WORK REQUEST:
The answer should consist of each line from the data below that includes "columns".

SOURCE MATERIAL:
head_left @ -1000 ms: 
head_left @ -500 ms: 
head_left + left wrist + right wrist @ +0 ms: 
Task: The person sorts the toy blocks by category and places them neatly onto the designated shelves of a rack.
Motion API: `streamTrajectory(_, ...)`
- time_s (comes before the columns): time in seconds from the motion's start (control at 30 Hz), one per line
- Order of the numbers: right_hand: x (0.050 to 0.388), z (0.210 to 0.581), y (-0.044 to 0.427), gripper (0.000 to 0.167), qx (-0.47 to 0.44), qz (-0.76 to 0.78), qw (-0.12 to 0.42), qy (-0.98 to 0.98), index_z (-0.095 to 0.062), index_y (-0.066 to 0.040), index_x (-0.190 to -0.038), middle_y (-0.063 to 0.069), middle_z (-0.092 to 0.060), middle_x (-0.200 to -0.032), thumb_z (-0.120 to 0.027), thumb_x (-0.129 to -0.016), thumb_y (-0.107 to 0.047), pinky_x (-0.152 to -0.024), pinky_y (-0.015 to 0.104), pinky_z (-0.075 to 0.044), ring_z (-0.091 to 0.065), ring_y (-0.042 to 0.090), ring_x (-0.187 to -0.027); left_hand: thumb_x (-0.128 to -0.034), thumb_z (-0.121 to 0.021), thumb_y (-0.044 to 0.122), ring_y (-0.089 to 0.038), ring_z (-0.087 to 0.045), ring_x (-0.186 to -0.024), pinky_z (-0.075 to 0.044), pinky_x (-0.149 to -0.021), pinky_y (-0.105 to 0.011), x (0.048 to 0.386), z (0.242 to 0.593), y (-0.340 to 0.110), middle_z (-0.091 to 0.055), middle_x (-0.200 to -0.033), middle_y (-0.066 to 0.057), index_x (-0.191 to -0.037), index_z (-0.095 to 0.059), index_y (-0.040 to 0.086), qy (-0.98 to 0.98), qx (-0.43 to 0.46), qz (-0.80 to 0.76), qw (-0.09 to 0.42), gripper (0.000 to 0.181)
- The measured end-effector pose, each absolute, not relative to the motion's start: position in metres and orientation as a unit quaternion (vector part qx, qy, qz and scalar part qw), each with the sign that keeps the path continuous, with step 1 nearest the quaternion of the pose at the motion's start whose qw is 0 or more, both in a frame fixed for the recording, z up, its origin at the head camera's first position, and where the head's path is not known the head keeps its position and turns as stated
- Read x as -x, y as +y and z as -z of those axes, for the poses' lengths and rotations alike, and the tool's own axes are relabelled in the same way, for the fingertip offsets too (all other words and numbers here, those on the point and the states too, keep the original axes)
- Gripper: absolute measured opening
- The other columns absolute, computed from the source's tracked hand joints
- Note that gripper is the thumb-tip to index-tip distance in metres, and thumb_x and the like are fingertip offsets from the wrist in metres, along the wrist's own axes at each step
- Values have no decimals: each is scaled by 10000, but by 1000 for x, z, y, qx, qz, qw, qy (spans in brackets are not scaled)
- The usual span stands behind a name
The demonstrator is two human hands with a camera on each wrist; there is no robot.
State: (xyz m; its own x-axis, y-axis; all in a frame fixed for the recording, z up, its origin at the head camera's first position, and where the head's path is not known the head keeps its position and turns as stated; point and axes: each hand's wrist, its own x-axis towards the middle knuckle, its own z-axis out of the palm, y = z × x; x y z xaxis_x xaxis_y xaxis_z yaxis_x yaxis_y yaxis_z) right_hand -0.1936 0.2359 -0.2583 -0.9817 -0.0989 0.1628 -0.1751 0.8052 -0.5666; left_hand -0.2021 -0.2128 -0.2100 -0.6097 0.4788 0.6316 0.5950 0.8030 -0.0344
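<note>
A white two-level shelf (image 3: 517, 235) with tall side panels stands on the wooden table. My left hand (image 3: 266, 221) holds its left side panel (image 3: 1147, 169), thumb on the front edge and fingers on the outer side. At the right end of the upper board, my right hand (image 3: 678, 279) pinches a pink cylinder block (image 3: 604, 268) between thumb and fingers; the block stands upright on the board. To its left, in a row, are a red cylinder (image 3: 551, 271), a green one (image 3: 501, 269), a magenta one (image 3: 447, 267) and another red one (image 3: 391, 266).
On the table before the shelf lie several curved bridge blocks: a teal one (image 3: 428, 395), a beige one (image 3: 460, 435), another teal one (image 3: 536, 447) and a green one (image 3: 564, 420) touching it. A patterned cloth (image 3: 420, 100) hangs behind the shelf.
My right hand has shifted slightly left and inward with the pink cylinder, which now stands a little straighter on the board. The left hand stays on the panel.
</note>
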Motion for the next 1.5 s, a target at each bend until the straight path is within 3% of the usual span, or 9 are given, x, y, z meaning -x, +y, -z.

EXERCISE ANSWER:
- time_s (comes before the columns): time in seconds from the motion's start (control at 30 Hz), one per line
- The other columns absolute, computed from the source's tracked hand joints

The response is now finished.